## [What is being asked]
Count every line in the data that contains the word "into", then report that number alone.

(Collected data entries)
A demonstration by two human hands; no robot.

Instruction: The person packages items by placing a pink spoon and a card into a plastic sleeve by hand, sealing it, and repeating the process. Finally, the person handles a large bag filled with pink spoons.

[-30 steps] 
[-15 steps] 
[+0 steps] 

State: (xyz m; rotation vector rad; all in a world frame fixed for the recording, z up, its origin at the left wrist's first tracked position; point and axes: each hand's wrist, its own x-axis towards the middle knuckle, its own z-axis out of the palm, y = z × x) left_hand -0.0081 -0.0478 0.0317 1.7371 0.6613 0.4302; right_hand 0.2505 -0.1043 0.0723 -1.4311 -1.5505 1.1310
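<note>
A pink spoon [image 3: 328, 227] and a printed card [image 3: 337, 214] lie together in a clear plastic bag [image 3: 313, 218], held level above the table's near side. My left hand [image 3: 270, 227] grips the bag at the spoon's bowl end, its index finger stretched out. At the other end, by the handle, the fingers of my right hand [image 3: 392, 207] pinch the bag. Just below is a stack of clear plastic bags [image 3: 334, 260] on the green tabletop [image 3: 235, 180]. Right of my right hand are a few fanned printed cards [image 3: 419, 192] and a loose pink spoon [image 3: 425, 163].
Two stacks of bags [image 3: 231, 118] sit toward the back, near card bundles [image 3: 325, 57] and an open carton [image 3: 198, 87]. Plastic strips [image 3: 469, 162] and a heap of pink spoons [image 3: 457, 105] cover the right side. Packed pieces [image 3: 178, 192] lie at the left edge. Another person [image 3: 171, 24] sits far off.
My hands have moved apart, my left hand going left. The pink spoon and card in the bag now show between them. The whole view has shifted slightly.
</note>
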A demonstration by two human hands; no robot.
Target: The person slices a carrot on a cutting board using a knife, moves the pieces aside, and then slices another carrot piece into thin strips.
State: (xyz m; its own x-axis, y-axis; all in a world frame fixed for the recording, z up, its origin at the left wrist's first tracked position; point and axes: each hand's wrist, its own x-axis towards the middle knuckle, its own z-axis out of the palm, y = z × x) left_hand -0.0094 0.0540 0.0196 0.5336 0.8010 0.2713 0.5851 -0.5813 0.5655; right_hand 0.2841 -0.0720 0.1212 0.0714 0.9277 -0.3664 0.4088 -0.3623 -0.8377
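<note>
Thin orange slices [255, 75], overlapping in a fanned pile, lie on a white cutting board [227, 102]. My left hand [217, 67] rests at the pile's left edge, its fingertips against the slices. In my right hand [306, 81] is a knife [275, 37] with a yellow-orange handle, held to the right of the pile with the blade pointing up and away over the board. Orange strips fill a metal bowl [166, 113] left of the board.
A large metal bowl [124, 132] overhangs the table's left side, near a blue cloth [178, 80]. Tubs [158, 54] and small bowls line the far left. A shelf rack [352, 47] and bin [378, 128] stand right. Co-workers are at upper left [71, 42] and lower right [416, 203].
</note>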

## [Result of the exercise]
2